Please retype the listing below, matching every line exactly.

──────── Given data

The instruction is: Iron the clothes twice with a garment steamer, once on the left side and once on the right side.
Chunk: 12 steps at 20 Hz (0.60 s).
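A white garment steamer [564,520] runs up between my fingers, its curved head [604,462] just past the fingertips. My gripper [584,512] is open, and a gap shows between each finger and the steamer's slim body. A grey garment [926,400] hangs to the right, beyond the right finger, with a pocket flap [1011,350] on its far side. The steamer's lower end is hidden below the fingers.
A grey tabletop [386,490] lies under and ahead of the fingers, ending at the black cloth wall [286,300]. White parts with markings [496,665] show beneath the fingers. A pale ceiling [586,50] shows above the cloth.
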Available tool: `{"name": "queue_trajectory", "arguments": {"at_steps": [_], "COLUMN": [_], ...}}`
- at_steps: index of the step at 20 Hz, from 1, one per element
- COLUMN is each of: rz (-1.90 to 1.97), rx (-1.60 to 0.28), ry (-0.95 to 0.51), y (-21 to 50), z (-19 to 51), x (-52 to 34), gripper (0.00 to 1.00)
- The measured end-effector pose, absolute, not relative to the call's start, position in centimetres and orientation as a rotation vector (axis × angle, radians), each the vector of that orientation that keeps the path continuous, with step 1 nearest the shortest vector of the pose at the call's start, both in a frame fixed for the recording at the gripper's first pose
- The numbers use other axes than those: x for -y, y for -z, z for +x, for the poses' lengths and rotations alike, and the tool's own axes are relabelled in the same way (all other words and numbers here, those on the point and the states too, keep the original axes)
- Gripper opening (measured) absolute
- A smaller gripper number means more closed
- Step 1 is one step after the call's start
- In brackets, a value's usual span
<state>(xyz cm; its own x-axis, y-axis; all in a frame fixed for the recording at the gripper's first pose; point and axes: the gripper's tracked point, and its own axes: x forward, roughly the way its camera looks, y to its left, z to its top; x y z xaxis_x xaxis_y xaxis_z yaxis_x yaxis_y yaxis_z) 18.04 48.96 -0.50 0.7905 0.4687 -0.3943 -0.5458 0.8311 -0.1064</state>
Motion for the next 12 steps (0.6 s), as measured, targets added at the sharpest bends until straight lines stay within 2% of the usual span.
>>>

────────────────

- Problem solution:
The instruction is: Iron the clothes twice with a garment steamer, once on the left side and once on the right side.
Chunk: 12 steps at 20 Hz (0.60 s).
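A white garment steamer [564,520] runs up between my fingers, its curved head [604,462] just past the fingertips. My gripper [584,512] is open, and a gap shows between each finger and the steamer's slim body. A grey garment [926,400] hangs to the right, beyond the right finger, with a pocket flap [1011,350] on its far side. The steamer's lower end is hidden below the fingers.
A grey tabletop [386,490] lies under and ahead of the fingers, ending at the black cloth wall [286,300]. White parts with markings [496,665] show beneath the fingers. A pale ceiling [586,50] shows above the cloth.
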Available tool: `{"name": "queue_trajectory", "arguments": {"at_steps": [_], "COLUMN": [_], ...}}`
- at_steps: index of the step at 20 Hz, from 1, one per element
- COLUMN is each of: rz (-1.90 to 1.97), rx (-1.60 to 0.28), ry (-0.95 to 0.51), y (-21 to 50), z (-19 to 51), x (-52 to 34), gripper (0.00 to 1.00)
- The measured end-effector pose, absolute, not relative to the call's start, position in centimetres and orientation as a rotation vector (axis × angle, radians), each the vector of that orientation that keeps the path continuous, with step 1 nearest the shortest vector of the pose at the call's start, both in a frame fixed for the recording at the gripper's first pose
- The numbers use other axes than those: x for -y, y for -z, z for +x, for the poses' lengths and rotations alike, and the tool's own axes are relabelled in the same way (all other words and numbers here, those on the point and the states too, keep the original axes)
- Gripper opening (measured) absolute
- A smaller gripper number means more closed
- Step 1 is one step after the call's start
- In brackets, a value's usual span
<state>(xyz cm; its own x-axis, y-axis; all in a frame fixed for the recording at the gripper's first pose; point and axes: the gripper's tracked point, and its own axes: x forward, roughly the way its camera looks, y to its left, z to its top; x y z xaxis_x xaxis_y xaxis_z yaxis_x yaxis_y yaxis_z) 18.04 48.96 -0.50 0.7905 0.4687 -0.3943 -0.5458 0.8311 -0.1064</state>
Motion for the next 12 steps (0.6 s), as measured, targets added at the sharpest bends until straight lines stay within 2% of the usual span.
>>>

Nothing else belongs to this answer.